■ Collected material ■
****
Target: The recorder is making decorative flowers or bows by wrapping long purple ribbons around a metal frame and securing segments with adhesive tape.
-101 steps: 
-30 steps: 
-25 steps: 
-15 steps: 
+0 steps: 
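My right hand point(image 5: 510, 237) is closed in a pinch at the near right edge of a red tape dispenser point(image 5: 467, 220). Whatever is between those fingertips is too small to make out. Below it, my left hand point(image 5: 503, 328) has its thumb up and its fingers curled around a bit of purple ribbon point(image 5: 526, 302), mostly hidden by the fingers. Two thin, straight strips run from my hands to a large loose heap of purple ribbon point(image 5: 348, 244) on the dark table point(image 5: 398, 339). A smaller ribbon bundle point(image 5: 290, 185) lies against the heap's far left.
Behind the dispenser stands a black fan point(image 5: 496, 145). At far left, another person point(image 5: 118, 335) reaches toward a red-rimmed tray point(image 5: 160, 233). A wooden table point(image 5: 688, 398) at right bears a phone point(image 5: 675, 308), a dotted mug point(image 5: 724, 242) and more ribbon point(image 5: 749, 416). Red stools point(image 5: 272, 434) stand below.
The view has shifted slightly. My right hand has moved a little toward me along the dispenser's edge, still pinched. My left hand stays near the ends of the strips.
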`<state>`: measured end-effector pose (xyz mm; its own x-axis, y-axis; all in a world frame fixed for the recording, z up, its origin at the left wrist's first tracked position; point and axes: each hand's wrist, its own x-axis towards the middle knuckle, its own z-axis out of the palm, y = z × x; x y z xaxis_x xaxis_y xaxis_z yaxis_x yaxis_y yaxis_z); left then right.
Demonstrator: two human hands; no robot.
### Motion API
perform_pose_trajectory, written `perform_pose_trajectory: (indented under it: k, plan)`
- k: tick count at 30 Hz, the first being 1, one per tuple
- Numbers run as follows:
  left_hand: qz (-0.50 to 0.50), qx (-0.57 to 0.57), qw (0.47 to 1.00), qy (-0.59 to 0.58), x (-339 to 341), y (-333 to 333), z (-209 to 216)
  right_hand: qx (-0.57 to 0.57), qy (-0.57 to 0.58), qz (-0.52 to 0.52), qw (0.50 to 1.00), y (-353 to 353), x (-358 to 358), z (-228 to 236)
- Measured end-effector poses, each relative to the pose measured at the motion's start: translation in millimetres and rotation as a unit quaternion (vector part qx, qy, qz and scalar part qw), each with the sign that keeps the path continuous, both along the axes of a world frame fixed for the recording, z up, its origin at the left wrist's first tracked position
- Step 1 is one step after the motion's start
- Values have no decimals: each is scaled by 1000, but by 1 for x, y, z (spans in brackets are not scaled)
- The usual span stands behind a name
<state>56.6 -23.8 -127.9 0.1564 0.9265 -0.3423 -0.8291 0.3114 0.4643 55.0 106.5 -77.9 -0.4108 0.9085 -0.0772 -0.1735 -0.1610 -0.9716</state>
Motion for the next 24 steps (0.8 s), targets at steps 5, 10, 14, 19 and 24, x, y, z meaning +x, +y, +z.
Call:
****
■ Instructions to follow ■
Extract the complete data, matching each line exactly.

■ Finished task ■
Target: The recorder is making decorative flowers or bows by wrapping long purple ribbons around a metal frame and securing segments with adhesive tape.
-101 steps: 
-30 steps: 
-25 steps: 
-15 steps: 
+0 steps: 
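My right hand point(image 5: 510, 237) is closed in a pinch at the near right edge of a red tape dispenser point(image 5: 467, 220). Whatever is between those fingertips is too small to make out. Below it, my left hand point(image 5: 503, 328) has its thumb up and its fingers curled around a bit of purple ribbon point(image 5: 526, 302), mostly hidden by the fingers. Two thin, straight strips run from my hands to a large loose heap of purple ribbon point(image 5: 348, 244) on the dark table point(image 5: 398, 339). A smaller ribbon bundle point(image 5: 290, 185) lies against the heap's far left.
Behind the dispenser stands a black fan point(image 5: 496, 145). At far left, another person point(image 5: 118, 335) reaches toward a red-rimmed tray point(image 5: 160, 233). A wooden table point(image 5: 688, 398) at right bears a phone point(image 5: 675, 308), a dotted mug point(image 5: 724, 242) and more ribbon point(image 5: 749, 416). Red stools point(image 5: 272, 434) stand below.
The view has shifted slightly. My right hand has moved a little toward me along the dispenser's edge, still pinched. My left hand stays near the ends of the strips.
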`<state>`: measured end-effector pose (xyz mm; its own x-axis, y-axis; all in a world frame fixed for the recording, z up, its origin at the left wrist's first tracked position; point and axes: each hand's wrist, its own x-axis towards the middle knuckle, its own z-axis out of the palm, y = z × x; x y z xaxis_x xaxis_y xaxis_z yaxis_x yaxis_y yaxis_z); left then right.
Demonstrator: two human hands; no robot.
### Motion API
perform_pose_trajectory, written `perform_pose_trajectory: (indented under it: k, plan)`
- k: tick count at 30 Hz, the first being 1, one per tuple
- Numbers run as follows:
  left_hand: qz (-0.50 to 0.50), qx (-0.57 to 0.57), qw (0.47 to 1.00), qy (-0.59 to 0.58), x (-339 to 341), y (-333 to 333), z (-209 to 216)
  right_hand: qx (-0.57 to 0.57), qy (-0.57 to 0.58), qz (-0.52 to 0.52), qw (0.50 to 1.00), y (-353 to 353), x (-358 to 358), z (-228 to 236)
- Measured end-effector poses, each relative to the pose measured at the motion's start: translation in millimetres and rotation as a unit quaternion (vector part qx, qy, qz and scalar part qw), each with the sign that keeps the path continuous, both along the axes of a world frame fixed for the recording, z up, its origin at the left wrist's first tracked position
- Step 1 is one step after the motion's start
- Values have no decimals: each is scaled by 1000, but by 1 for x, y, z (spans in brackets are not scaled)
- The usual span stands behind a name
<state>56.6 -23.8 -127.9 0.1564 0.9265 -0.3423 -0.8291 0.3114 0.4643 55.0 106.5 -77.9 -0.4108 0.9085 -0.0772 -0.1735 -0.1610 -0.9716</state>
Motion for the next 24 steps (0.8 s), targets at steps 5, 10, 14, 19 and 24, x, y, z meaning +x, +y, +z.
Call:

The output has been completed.